- Born: September 20, 1917 Uchee, Alabama, U.S.
- Died: January 29, 2014 (aged 96) Detroit, Michigan, U.S.
- Genres: Jazz, R&B
- Instrument: Piano

= Johnny Allen (arranger) =

American musician

Johnny Allen (September 20, 1917 - January 29, 2014) was an American jazz and R&B musician who worked for both Motown and Stax Records and received a Grammy Award with Isaac Hayes for his arrangement of "Theme from Shaft".

== Early life ==
He was born in Uchee, Alabama, and grew up in Chicago before moving to Detroit in 1936. A self-taught pianist, his main influence was Earl Hines.

== Career ==
Starting in the early 1940s, he worked as musical director at the Club Congo, a nightclub in the basement of the Norwood Hotel, where he led a 12-piece band that played at dances and accompanied visiting acts such as Billie Holiday and the Mills Brothers.
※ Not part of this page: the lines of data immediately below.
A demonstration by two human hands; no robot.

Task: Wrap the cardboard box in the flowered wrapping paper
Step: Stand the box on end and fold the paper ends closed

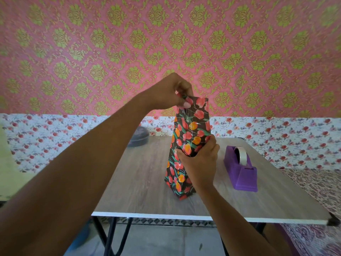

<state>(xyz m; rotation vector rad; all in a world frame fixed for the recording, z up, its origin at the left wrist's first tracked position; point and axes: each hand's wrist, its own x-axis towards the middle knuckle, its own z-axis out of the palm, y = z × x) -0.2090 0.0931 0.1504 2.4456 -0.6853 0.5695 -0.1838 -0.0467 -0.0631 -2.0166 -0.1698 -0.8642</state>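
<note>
the box point(178, 174) stands on end near the middle of the table point(140, 182), leaning a little. its long sides are already covered by the paper point(201, 117), and no cardboard shows anywhere. the bottom end rests on the table, so i cannot tell whether it is folded shut.

the right hand point(200, 159) grips the box at mid-height, fingers curled round its 3 o'clock edge and thumb on the near face. the left hand point(171, 91) is at the top, at 12 o'clock, with thumb and fingers clamped on the 9 o'clock corner of the loose paper that stands above the box.

by my reckoning the body wrap is done and the top end is the step in hand: its flaps look unfolded and untaped. the tape dispenser point(240, 170) sits at 3 o'clock, near but not touching. a grey tub point(139, 138) sits at 10 o'clock.
</note>
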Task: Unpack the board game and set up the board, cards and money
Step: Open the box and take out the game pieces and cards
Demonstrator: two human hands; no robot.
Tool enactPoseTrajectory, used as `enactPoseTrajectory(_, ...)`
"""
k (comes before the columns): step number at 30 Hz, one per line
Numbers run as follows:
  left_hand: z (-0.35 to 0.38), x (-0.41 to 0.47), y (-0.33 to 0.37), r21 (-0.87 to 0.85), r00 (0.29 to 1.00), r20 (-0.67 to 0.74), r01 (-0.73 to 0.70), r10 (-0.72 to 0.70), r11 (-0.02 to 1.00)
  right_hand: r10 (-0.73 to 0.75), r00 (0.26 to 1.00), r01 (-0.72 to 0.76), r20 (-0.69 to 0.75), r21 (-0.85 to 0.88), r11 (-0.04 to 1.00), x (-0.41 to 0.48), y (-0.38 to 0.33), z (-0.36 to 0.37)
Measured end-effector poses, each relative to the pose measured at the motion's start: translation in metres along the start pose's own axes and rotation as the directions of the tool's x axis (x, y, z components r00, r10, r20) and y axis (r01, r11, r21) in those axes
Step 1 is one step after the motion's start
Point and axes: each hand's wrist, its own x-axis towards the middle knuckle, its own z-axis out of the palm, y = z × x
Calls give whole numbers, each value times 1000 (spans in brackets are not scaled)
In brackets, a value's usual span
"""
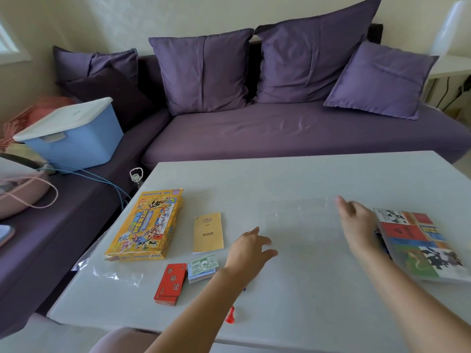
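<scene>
On the pale table (pixel 305 174) a yellow game box (pixel 146 225) lies at the left. Beside it are a tan rule booklet (pixel 208 233), a red card deck (pixel 170 282) and a stack of paper money (pixel 203 268). The folded colourful board (pixel 423 247) lies at the right edge. My left hand (pixel 251 250) hovers just right of the money, fingers loosely spread and holding nothing. Blurred and with fingers extended, my right hand (pixel 356 224) is at the board's left edge. A faint clear plastic sheet (pixel 293 212) lies on the table between my hands.
A small red pawn (pixel 230 314) sits near the table's front edge. Crumpled clear wrap (pixel 107 275) hangs off the left edge. A purple sofa (pixel 280 128) with cushions runs behind and to the left, holding a blue lidded bin (pixel 74 138) and a pink bag (pixel 23 192).
</scene>
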Motion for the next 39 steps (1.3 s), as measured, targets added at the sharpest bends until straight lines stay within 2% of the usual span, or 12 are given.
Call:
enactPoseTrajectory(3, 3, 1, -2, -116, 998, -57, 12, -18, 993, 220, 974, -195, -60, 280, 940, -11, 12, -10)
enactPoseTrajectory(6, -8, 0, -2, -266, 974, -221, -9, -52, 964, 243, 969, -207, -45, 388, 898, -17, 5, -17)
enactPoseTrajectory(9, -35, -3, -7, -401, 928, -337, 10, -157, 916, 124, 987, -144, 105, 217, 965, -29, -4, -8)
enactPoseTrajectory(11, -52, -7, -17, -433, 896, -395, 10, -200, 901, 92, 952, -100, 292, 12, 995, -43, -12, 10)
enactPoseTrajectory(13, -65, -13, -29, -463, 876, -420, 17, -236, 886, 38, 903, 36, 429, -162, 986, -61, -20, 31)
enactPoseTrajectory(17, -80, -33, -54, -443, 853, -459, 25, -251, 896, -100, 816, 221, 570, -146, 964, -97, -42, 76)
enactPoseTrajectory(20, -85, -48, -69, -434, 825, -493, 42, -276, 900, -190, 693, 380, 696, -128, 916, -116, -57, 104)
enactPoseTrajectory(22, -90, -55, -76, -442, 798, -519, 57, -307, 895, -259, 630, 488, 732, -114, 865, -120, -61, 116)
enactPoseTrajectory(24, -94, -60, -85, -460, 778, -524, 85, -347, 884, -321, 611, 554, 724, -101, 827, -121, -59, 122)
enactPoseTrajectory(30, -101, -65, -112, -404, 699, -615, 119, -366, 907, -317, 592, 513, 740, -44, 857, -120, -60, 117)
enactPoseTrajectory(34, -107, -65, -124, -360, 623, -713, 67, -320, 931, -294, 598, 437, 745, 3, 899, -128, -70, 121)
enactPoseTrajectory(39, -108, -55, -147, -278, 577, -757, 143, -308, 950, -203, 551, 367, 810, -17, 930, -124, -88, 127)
He first worked for Motown in 1959, and wrote arrangements for the Temptations, Stevie Wonder, and the Supremes among others. He later worked for the Stax label, working with leading musicians such as the Staple Singers, the Dramatics and Isaac Hayes. After arranging strings and horns on Hayes' album Hot Buttered Soul, the pair worked together on Shaft, and at the 14th Annual Grammy Awards in 1972 jointly won the award for Best Instrumental Arrangement for "Theme From Shaft". Allen also worked consistently with Detroit producer Don Davis at his United Sound Studios, providing arrangements for acts such as Johnnie Taylor and The Dells.

Allen continued to perform with small jazz groups in Detroit until he was in his nineties.

== Personal life ==
Allen died at Henry Ford Hospital of complications from pneumonia, at the age of 96.